In quantum mechanics, directly measuring the expectation value \(\text{Tr}(O_m\rho)\) of an observable \(O_m\) (where \(\rho\) is the quantum state, \(m = 1, 2, \ldots, M\)) typically involves projecting the quantum state onto the eigenbasis of \(O_m\), performing multiple measurements, and averaging the results. For observables expressed as
linear combinations of Pauli operators, \(O = \sum_{j=1}^L c_j P_j\), this method measures each Pauli term \(P_j\) individually and combines the results to compute \(\langle O \rangle\).The resource estimation of this method is achieved through the following five steps:
Step 1: Approximate the Maximum Sum of Absolute Coefficients \[\begin{align}
\text{max\_sum\_abs\_coeff} = L \cdot \mu
\end{align}\] Each observable has \(L\) Pauli terms with coefficients \(c_j\). The sum \(\sum_{j=1}^L |c_j|\) scales the error in the expectation
value. Here, \(\mu\) (default 0.5) approximates the average \(|c_j|\), so \(L \cdot \mu\) estimates this sum.

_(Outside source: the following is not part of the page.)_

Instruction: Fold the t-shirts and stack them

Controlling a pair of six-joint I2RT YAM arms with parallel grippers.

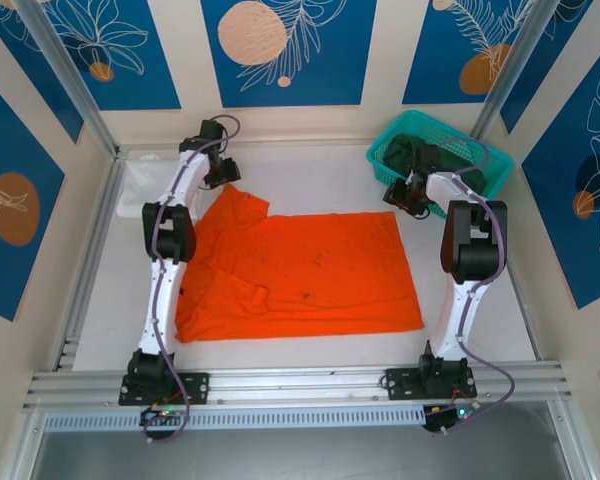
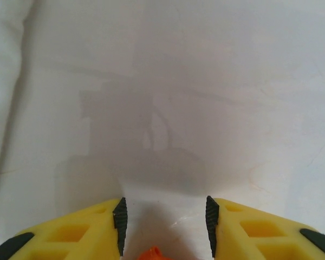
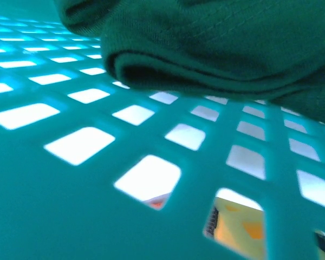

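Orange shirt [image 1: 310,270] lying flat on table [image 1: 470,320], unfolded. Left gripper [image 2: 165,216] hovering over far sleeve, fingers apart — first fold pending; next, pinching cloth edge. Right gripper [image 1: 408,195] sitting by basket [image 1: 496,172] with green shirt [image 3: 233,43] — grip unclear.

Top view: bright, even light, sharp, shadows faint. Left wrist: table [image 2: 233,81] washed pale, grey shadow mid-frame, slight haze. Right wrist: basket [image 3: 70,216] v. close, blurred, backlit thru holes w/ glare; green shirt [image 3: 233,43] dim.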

Step 2: Allocate Error and Failure Probability \[\begin{align}
\epsilon' = \frac{\epsilon}{\text{max\_sum\_abs\_coeff}} = \frac{\epsilon}{L \cdot \mu}
\end{align}\] \[\begin{align}
\delta' = \frac{\delta}{M \cdot L}
\end{align}\]
Error (\(\epsilon'\)): The total error \(\epsilon\) is divided by \(L \cdot \mu\) to allocate an error per Pauli term.
Failure Probability (\(\delta'\)): The total \(\delta\) is split across \(M \cdot L\) terms using the union bound.
Step 3: Measurements per Pauli Term \[\begin{align}
N_j = \left\lceil \frac{2}{\epsilon'^2} \ln\left(\frac{2}{\delta'}\right) \right\rceil
\end{align}\] Using the Hoeffding inequality, for Pauli outcomes \(\pm 1\), the number of measurements \(N_j\) ensures the error is within \(\epsilon'\) with probability \(1 - \delta'\): \[\begin{align}
\delta'=P(|\bar{X} - \langle P_j \rangle| \geq \epsilon') \leq 2 \exp\left(-\frac{N_j \epsilon'^2}{2}\right)
\end{align}\] \[\begin{align}
N_j \leq \frac{2}{\epsilon'^2} \log\left(\frac{2}{\delta'}\right)
\end{align}\]
Step 4: Total Number of Measurements \[\begin{align}
T' = M \cdot L \cdot N_j
\end{align}\] With \(M\) observables and \(L\) terms each, the total measurements are the product.
Step 5: Final Expression \[\begin{align}
T' \leq M \cdot L \cdot \left\lceil \frac{2}{\left( \frac{\epsilon}{L \cdot \mu} \right)^2} \log\left( \frac{2}{\frac{\delta}{M \cdot L}} \right) \right\rceil
\end{align}\] Simplified: \[\begin{align}
T' \leq M \cdot L \cdot \left\lceil \frac{2 (L \cdot \mu)^2}{\epsilon^2} \log\left( \frac{2 M \cdot L}{\delta} \right) \right\rceil
\end{align}\] Substituting the default value \(\mu=0.5\) yields: \[\begin{align}
T' &\lesssim \frac{0.5ML^3 }{\epsilon^2} \log\left( \frac{2ML}{\delta} \right)
\end{align}\] With this, the proof of Statement 2 is complete.
Before proving Statements 3 and 4, we first present some important remarks.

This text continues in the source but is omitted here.